*DIRECTIONS FOR THIS TASK*.
Produce an exact transcription of the listing below, omitting the pictures.

*THE DATA*.
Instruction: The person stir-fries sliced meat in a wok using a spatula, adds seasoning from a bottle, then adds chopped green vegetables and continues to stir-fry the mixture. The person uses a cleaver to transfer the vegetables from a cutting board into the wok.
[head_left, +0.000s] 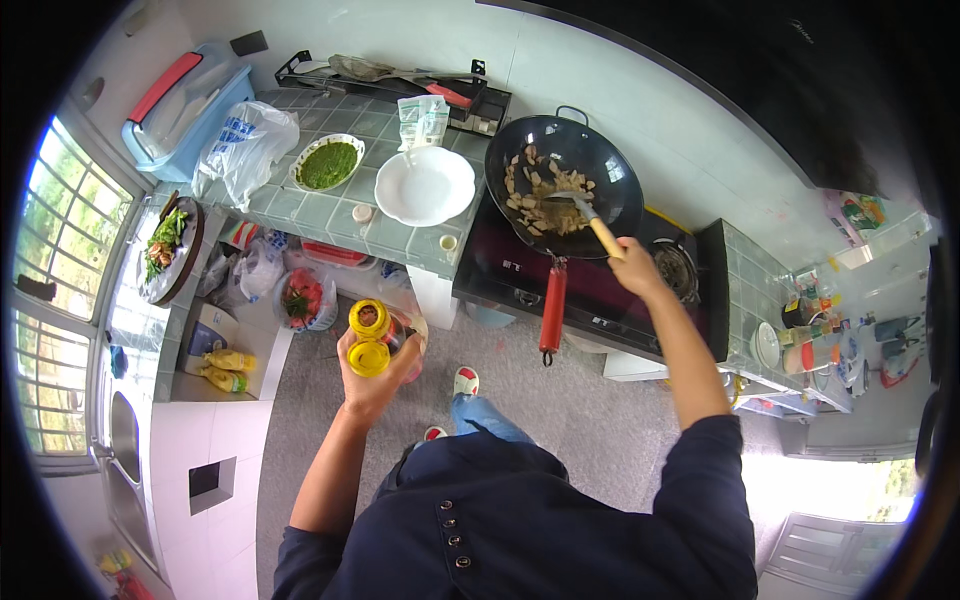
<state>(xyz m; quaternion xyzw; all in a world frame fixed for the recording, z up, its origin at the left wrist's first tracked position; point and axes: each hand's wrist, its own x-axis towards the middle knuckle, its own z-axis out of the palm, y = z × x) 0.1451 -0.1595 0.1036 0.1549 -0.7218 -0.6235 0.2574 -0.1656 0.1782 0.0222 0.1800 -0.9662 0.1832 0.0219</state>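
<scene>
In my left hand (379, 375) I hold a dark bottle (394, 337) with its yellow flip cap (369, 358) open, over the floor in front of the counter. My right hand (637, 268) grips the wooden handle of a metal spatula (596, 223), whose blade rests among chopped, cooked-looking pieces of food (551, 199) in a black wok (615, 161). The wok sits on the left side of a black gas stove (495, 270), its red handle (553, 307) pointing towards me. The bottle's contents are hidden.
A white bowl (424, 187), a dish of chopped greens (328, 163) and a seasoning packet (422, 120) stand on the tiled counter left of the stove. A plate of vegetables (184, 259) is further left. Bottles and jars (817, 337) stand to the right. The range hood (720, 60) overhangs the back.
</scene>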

*RESPONSE AREA*.
Instruction: The person stir-fries sliced meat in a wok using a spatula, adds seasoning from a bottle, then adds chopped green vegetables and continues to stir-fry the mixture. The person uses a cleaver to transfer the vegetables from a cutting board into the wok.
[head_left, +0.000s] 
<state>(xyz m; quaternion xyzw; all in a world frame fixed for the recording, z up, its origin at the left wrist's first tracked position; point and axes: each hand's wrist, its own x-axis towards the middle knuckle, its own z-axis out of the palm, y = z × x) 0.1451 -0.1595 0.1036 0.1549 -0.7218 -0.6235 0.2574 -0.1656 0.1782 0.0222 0.1800 -0.9662 0.1832 0.0219</state>
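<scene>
In my left hand (379, 375) I hold a dark bottle (394, 337) with its yellow flip cap (369, 358) open, over the floor in front of the counter. My right hand (637, 268) grips the wooden handle of a metal spatula (596, 223), whose blade rests among chopped, cooked-looking pieces of food (551, 199) in a black wok (615, 161). The wok sits on the left side of a black gas stove (495, 270), its red handle (553, 307) pointing towards me. The bottle's contents are hidden.
A white bowl (424, 187), a dish of chopped greens (328, 163) and a seasoning packet (422, 120) stand on the tiled counter left of the stove. A plate of vegetables (184, 259) is further left. Bottles and jars (817, 337) stand to the right. The range hood (720, 60) overhangs the back.
</scene>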

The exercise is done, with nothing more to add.